Le fait que le rite de la messe commence à la première personne du singulier doit être souligné. Ce n’est pas une première personne exclusive qui se refermerait sur l’identité du prêtre ministre. Cette expérience de joie à l’approche de Dieu, tout le monde peut la faire, le ministre étant parfois le dernier à l’éprouver s’il l’éprouve encore, devenu trop souvent ‘fonctionnaire de Dieu’. La première personne du singulier est employée ici dans un sens distributif, non pas comme si d’avance tous les fidèles priaient ensemble (une telle union ne s’improvise pas, elle se prépare). Nous ne prions pas encore ensemble, nous prions en même temps, dans le même temps sacré. Pas encore ensemble ? Parce que Dieu nous a dit : « Viens aux noces, viens comme tu es ». Ton vêtement nuptial est ta prière, ta reconnaissance, ton silence.
Aujourd’hui 19 mars, le Carême s’interrompt. Nous célébrons la fête de saint Joseph, époux de la Vierge et père adoptif de l’Enfant, celui qui lui a appris son métier de charpentier. « Prends l’Enfant et sa mère et pars en Egypte ». Joseph obéit sans un mot, il est le gardien efficace de cette famille si particulière, si fragile mais si décisive pour le sort du monde Mais il ne nous a pas laissé un mot. Pas le genre à rouler les mécaniques !

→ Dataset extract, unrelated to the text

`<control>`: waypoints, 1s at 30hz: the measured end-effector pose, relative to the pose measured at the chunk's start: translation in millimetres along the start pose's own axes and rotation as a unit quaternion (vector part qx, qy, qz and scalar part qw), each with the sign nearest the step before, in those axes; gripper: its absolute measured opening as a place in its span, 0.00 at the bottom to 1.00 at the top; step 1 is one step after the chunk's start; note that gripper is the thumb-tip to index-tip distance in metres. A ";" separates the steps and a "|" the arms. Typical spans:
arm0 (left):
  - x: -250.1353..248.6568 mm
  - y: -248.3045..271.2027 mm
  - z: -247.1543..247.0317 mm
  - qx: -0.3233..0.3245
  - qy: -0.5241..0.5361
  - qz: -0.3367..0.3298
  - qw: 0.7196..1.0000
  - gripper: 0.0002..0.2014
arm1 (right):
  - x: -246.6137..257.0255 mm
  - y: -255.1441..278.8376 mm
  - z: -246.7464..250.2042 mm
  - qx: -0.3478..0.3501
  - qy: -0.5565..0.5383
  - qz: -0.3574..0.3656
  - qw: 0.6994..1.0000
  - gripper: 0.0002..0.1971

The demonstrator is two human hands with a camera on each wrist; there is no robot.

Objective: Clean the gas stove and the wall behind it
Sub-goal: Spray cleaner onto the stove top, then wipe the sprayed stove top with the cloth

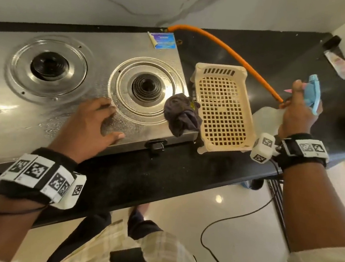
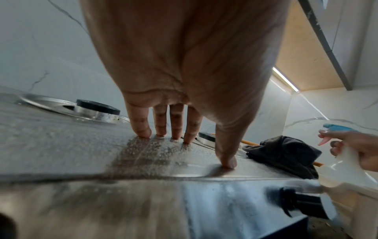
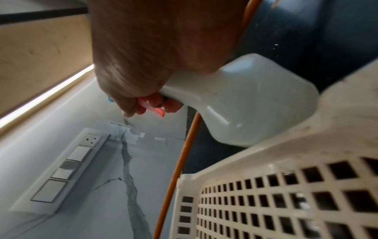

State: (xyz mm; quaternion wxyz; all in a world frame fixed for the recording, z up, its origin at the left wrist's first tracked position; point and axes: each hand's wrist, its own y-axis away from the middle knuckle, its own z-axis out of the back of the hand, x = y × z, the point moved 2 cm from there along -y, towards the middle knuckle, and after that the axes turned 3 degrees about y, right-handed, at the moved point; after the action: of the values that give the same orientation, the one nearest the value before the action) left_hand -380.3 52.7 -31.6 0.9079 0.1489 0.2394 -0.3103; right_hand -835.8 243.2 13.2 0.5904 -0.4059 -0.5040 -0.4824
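The steel gas stove [image 1: 44,118] lies on a black counter, its top beaded with spray droplets [image 2: 143,152]. My left hand [image 1: 98,121] rests flat on the wet top in front of the right burner [image 1: 147,87], fingers [image 2: 141,129] straight and spread. A dark crumpled cloth [image 1: 181,114] [image 2: 286,153] lies at the stove's right front corner. To the right of the stove, my right hand [image 1: 297,111] grips a translucent spray bottle [image 3: 245,100] [image 2: 343,169] with a blue head [image 1: 313,92] and pink trigger [image 3: 151,108]. The white marble wall [image 1: 95,2] rises behind the stove.
An upturned cream plastic basket [image 1: 223,108] stands right of the stove. An orange gas hose [image 1: 231,50] arcs behind it. A black knob [image 1: 156,145] juts from the stove's front. A switch panel [image 3: 67,166] sits on the wall. A clear jar [image 1: 336,57] stands far right.
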 end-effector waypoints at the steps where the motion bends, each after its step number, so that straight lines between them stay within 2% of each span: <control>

Cela me donne l’occasion de préciser que le temps liturgique que j’ai évoqué au début de mon précédent commentaire, n’est pas seulement le temps qui mesure la durée de la cérémonie, temps qui fusionne avec l’Eternité. C’est aussi le temps du calendrier liturgique. Il rythme ainsi et colore de différentes manières les attentions spirituelles du chrétien.